Nesse particular, mesmo nas grandes cidades o cerco continua mais suave em
relação aos homens. Julgamentos quanto à aparência física, trabalho, condutas
sociais ou sexuais são mais benevolentes com o gênero masculino. Dificilmente
se exige do homem alguns cuidados físicos, além da higiene. O cabelo branco, a
flacidez, a barriga grande, a ruga, são tradicionalmente mais tolerados no
homem que na mulher. Pouco se diz se um homem troca constantemente de namorada.
Ter prejuízo financeiro para a mulher foi burrice, para o homem foi
contingência. A mulher, mesmo a discreta, por mais que sapateie, terá sua vida
devassada, analisada, comentada, principalmente pelas outras mulheres. Nesse
detalhe, as redes sociais escancararam a vida de todos. Não quer se mostrar – e
boa parte quer - então não crie um perfil, pois, num clique se pode saber muito
mais do que você quer deixar ver. As ideias, conexões, imagens, o que é
comentado, os temas que lhe despertam maior interesse, levam o outro a deduzir
coisas, criar uma imagem que pode não ser a que você gostaria que circulasse.

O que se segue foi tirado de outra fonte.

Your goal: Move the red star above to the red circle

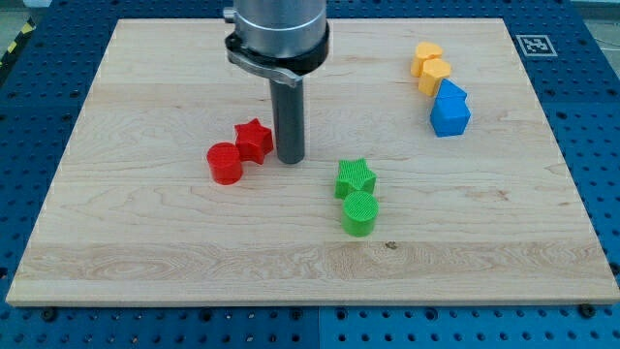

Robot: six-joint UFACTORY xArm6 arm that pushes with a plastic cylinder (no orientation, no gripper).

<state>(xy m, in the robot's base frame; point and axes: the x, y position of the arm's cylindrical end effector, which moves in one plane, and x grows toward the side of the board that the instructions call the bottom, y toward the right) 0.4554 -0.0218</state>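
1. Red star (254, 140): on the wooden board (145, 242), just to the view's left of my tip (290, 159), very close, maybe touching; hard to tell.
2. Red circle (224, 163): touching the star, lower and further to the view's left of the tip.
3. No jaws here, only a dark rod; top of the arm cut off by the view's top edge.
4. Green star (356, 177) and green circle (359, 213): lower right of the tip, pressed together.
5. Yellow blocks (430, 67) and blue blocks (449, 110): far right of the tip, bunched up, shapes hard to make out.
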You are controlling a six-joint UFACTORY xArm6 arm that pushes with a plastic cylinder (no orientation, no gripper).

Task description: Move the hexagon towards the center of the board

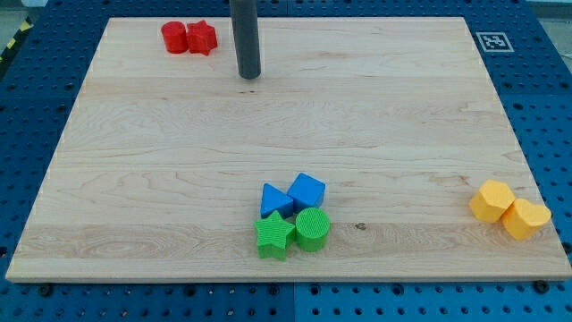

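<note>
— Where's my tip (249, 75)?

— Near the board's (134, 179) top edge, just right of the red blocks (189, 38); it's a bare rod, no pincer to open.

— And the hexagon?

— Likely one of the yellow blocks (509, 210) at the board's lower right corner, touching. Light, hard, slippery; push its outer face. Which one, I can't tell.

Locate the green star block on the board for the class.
The green star block sits near the board's bottom edge, just left of centre, touching the green round block on its right, with the blue triangle block directly above it.
</note>
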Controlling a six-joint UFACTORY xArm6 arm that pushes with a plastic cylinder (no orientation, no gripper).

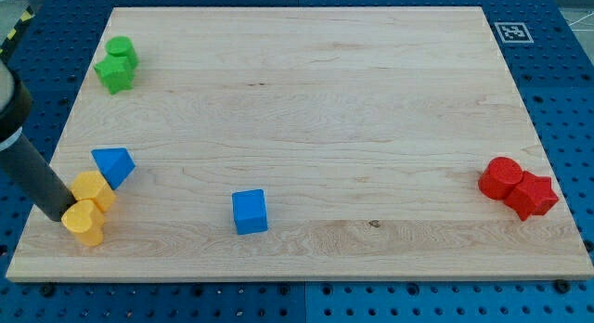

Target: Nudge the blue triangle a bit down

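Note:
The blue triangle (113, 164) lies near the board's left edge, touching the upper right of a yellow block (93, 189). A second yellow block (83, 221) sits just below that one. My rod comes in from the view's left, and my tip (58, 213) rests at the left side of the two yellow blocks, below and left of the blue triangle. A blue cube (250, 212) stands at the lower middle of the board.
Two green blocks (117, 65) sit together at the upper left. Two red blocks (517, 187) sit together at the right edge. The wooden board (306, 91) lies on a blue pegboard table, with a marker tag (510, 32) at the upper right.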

Ainda que repita o mantra “eu não estou nem aí para nada”, está sim. Então, por
que se exaspera diante de uma reles opinião oposta a sua, a ponto de deletar e
bloquear um contato? Pessoas, que tal crescer?
Ao homem ainda se permite mais
liberdade do que à mulher, por mais que as jovens e mais modernas neguem. Não,
não quero ser como os homens. Quero ser mulher feminina, forte, resistente, que
possa chorar quando a dor for grande, e, principalmente quero ser livre para as
tomadas de decisões. Quero ser autônoma, estudar e aprender, errar e acertar,
trabalhar e vencer, ser mãe, amar, ser feliz e infeliz, e nunca ter de me
arrepender de nada, nem por ter sido, nem por ter feito, muito menos por ter
quebrado a cara, pois quebrar a cara também é viver. E o mais importante, que
eu não precise ter alguém ao meu lado para ser respeitada. Estar só pode ser
uma opção, e não uma declaração de incompetência. Ao homem, isso nunca é
cobrado.
O que não quero? Que se façam deduções
baseadas em metade da verdade, pois a verdade é uma só, e é inteira.

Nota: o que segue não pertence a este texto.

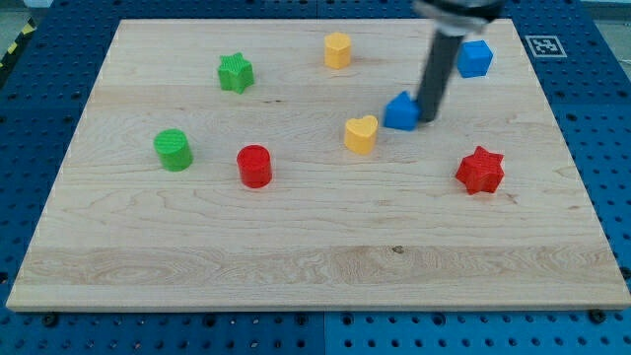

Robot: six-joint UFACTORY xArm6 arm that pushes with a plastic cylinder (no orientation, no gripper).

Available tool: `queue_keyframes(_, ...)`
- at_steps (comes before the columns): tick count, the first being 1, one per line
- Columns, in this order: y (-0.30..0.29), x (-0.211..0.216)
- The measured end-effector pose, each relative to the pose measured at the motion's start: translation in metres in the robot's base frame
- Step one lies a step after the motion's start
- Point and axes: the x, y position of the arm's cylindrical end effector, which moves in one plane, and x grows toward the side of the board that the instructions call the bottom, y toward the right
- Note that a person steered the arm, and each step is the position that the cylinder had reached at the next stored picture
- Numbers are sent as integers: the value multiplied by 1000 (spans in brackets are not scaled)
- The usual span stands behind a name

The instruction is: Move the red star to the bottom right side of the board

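My tip (428, 120), a bare rod with no claw, touches a blue block (399, 111), above-left of the red star (480, 171).

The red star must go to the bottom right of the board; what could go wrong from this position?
1. My tip is beside the blue block, above and left of the red star; moving carelessly may drag that blue block along.
2. A push off the star's centre could spin it aside.
3. The star lies near the board's right edge; overshooting might send it off.

The red star (480, 170) lies flat on the table (296, 266), at about four o'clock from the board's centre, near the view's right edge.
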Motion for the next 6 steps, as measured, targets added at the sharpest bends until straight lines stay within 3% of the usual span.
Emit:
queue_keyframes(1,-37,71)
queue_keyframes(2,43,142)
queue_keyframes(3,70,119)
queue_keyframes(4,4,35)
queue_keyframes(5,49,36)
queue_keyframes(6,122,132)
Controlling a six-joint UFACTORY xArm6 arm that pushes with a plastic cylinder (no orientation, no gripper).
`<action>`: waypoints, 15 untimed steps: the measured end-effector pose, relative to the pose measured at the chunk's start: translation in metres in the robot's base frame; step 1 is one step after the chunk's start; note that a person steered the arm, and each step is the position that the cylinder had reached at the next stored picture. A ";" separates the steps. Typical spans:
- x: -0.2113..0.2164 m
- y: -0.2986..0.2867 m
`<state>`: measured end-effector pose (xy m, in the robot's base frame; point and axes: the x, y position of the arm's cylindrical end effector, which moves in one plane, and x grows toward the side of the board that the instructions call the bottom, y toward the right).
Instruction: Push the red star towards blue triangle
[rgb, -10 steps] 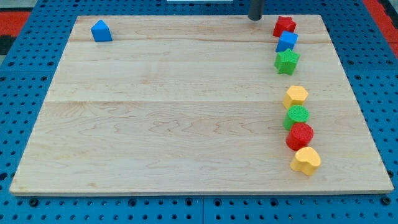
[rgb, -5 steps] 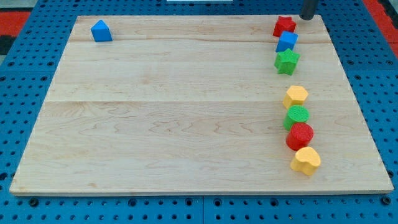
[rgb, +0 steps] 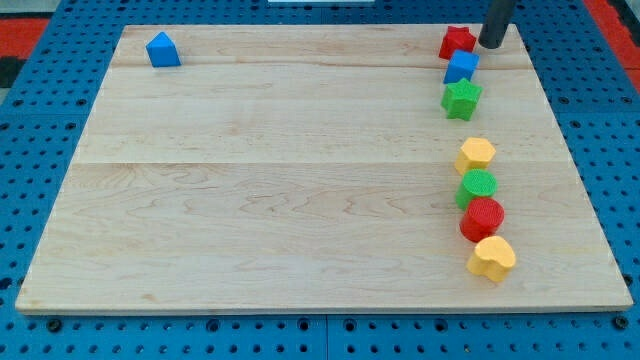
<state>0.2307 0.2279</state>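
Observation:
The red star (rgb: 457, 42) lies at the view's top right of the wooden board (rgb: 300, 200). My tip (rgb: 490, 45) stands just to the right of the red star, very close to it; I cannot tell if they touch. The blue triangle (rgb: 162, 49) sits far away at the view's top left corner of the board.
Below the red star runs a column of blocks: a blue block (rgb: 461, 67), a green star (rgb: 461, 99), a yellow block (rgb: 477, 154), a green round block (rgb: 478, 186), a red round block (rgb: 483, 218) and a yellow heart (rgb: 492, 258).
My tip has moved from left of the red star, across the top edge, to its right side and then down closer to it. No block has moved.

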 end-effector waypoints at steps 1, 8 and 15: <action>0.000 -0.019; 0.017 -0.152; 0.017 -0.359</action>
<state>0.2478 -0.1315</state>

*Médica endocrinologista, jornalista
profissional, membro da Academia Feminina de Letras e do Instituto Histórico e
Geográfico, ambos de Montes Claros e autora do livro “Segurando a
Hiperatividade”
Lucidez feminina, em estilo direto e claro. Bravo, doutora.
ResponderExcluirMarcelo, fui pegando minhas impressões do mundo vida afora, e conclui que ainda há muito que melhorar. O que depende principalmente de nós mulheres. Obrigada, amigo, pela presença e elogio.
ExcluirParabéns Mara,pela maneira como expôs seu ponto de vista, também sou muito solidário à real independência feminina.
ResponderExcluirAgradecida, Anthero. Precisamos buscar com atitudes o respeito mais concreto ao gênero feminino.